JO: I think it’s—if you’re talking about newspapers? They’re in a death spiral until they can figure out a way out of this thing. And they haven’t yet. The problem is, with a newspaper, and people tend to forget this—when you strip away a lot of it, a newspaper is a manufacturing business. It has a product that it puts out every day. The steepest cost is putting that paper on somebody’s doorstep. The trucks, the drivers, the newsprint . . . everything like that is 80 or 90 percent of the cost. You can’t continue that as long as you charge only 25 percent of the cost to put that paper on their doorstep and rely on advertising for the rest.
The economics of advertising online are different. That advertising is not coming back [to newspapers]. So you need to figure out how to get people information that’s so valuable that they’re willing to pay a little more for it. And I think that’s really what I’ve been trying to figure out here at the news co-op.
CP : Seems simple. Just charge. That’s what The [New York] Times is doing.
JO: Yeah. I think you’re seeing more and more papers starting to do that. That’s probably a good thing to do. People say, “Oh, they can’t.” But the reality is that newspapers still generate most of the news.
CP : Why did you quit the LA Times?
JO: I didn’t quit LA, I got fired. We had a difference of opinion about the future direction of the paper. I thought that this process of, “We aren’t gonna hit our cash-flow targets so we’ve got to cut the budget again,” I didn’t think that was a path forward. I thought we needed to figure out new ways to get revenue. . . . I said, “Look, we have a revenue problem, and we keep treating it like it’s a cost problem.” They were tired of hearing that kind of stuff. They just wanted someone who would cut the budget very steeply.
CP : Did you have a PowerPoint presentation and a plan for how to get more revenue?
JO: I didn’t have a plan—but I had a pretty good idea of where I wanted to go. But we had just been taken over by Sam Zell, and it was a heavily leveraged buyout.
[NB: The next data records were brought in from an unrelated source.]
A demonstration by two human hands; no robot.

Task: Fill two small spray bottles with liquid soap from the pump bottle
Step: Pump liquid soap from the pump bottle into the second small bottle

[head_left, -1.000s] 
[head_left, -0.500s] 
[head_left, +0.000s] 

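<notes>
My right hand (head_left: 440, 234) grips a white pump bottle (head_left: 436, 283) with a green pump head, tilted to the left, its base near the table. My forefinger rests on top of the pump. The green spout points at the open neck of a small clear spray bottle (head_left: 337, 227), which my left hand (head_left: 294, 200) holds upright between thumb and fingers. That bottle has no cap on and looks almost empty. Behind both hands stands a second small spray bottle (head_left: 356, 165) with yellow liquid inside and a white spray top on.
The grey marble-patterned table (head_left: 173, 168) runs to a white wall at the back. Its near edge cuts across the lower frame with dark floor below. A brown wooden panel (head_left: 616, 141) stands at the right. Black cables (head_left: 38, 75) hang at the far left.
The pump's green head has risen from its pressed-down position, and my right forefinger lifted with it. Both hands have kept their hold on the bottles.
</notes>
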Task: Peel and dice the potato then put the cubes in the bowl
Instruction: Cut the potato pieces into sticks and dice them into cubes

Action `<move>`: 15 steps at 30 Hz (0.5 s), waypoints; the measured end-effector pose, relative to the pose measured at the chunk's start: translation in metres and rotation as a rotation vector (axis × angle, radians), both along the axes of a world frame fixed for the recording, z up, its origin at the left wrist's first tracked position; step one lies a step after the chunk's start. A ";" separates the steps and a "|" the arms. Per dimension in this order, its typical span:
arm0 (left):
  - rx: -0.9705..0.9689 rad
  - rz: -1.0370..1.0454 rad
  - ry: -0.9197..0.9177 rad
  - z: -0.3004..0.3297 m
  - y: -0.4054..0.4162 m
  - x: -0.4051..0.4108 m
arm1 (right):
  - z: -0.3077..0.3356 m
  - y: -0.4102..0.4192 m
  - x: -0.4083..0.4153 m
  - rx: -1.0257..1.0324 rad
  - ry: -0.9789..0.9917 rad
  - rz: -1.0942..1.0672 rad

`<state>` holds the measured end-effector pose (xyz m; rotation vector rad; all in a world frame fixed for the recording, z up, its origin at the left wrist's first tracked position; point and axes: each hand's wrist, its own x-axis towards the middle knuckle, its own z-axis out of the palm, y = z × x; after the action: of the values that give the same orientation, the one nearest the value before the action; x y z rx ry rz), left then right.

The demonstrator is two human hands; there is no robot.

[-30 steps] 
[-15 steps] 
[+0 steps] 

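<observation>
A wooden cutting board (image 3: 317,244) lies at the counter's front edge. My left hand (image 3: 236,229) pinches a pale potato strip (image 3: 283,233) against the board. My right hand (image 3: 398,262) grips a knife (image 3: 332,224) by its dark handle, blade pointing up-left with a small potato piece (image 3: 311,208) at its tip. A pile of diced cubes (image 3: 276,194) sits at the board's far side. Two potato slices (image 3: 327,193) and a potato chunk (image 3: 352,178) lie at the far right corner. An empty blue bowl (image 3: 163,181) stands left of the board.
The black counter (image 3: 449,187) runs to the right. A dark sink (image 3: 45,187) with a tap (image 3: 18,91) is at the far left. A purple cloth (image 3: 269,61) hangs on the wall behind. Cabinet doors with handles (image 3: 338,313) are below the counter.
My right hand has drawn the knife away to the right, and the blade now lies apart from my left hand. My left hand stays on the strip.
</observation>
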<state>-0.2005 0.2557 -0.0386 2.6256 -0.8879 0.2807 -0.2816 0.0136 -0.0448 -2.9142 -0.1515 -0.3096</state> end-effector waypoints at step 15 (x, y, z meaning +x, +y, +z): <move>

CP : Yeah, when I read that plan back then, I thought, Wow, he just took everyone’s pensions and told them they own the company—but it’s $13 billion in hock.
JO: Actually, you gotta be careful about that, because he didn’t take anybody’s money—not yet, at least. But what happened was . . . everybody had a lot of their stock invested in the Tribune company—the employees were the second-largest stockholders when Zell took over. So when he took over, he bought all that stock [at $34 a share] and they could put that all in the IRAs. When he created the ESOP [Employee Stock Ownership Plan], that was the pension plan going forward. So anyone who was working at Tribune at that time and was relying on the ESOP to be their future pension plan is out of luck, because that’s gone.